> _Your objective_
Can you print the data exactly and leave out each image?
========
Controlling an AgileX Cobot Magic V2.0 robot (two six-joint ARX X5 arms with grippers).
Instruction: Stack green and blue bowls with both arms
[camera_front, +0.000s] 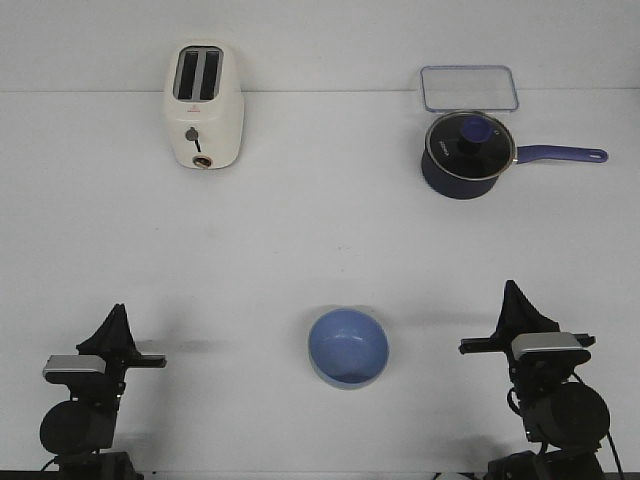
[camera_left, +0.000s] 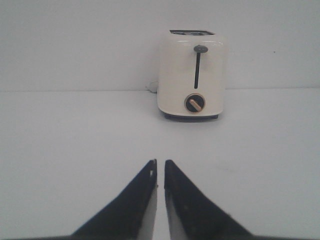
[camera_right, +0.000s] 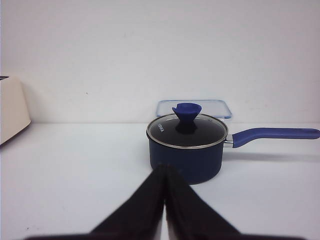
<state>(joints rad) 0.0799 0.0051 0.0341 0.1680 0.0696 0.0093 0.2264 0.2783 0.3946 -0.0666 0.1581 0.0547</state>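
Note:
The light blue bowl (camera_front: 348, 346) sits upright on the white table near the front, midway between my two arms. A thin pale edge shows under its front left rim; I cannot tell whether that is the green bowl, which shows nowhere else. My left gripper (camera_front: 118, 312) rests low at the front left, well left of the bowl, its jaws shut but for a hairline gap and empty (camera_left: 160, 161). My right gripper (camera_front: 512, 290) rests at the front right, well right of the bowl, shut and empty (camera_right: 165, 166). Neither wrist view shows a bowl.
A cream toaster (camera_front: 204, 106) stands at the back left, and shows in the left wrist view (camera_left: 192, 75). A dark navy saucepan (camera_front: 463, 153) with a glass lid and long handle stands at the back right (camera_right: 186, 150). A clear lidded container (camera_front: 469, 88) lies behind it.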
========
> _The completed task_
Controlling an AgileX Cobot Magic V2.0 robot (two six-joint ARX X5 arms with grippers).
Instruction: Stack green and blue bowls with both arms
[camera_front, +0.000s] 
[camera_left, +0.000s] 
[camera_right, +0.000s] 
<state>(joints rad) 0.0799 0.0051 0.0341 0.1680 0.0696 0.0093 0.2264 0.2783 0.3946 -0.0666 0.1581 0.0547</state>
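Note:
The light blue bowl (camera_front: 348, 346) sits upright on the white table near the front, midway between my two arms. A thin pale edge shows under its front left rim; I cannot tell whether that is the green bowl, which shows nowhere else. My left gripper (camera_front: 118, 312) rests low at the front left, well left of the bowl, its jaws shut but for a hairline gap and empty (camera_left: 160, 161). My right gripper (camera_front: 512, 290) rests at the front right, well right of the bowl, shut and empty (camera_right: 165, 166). Neither wrist view shows a bowl.
A cream toaster (camera_front: 204, 106) stands at the back left, and shows in the left wrist view (camera_left: 192, 75). A dark navy saucepan (camera_front: 463, 153) with a glass lid and long handle stands at the back right (camera_right: 186, 150). A clear lidded container (camera_front: 469, 88) lies behind it.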

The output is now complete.